*Work to be completed*: Repeat the entire listing exactly.

====== Data provided

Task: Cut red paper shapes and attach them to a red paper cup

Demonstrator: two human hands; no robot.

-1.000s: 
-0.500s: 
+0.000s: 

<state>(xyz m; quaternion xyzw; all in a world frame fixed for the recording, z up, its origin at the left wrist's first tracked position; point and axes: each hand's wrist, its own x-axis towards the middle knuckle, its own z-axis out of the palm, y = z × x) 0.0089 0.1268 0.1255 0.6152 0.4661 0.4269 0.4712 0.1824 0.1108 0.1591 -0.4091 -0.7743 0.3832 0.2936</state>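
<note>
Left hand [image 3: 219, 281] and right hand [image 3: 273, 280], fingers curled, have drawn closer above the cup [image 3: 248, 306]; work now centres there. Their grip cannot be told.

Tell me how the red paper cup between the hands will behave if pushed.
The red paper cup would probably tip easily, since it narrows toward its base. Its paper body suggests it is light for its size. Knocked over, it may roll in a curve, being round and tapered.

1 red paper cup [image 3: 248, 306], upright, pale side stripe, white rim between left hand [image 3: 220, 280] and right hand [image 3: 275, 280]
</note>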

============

*Written solution*:
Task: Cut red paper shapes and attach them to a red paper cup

Demonstrator: two human hands; no robot.

-1.000s: 
-0.500s: 
+0.000s: 

<state>(xyz m; quaternion xyzw; all in a world frame fixed for the recording, z up, its origin at the left wrist's first tracked position; point and axes: each hand's wrist, its own x-axis towards the middle knuckle, its own z-axis out of the palm, y = z × x) 0.0089 0.1268 0.1255 0.6152 0.4661 0.4269 0.4712 0.1824 0.1108 0.1591 -0.4091 -0.7743 0.3832 0.2936</state>
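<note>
Left hand [image 3: 219, 281] and right hand [image 3: 273, 280], fingers curled, have drawn closer above the cup [image 3: 248, 306]; work now centres there. Their grip cannot be told.

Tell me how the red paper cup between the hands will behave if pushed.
The red paper cup would probably tip easily, since it narrows toward its base. Its paper body suggests it is light for its size. Knocked over, it may roll in a curve, being round and tapered.

1 red paper cup [image 3: 248, 306], upright, pale side stripe, white rim between left hand [image 3: 220, 280] and right hand [image 3: 275, 280]
</note>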

There is no more to this exercise.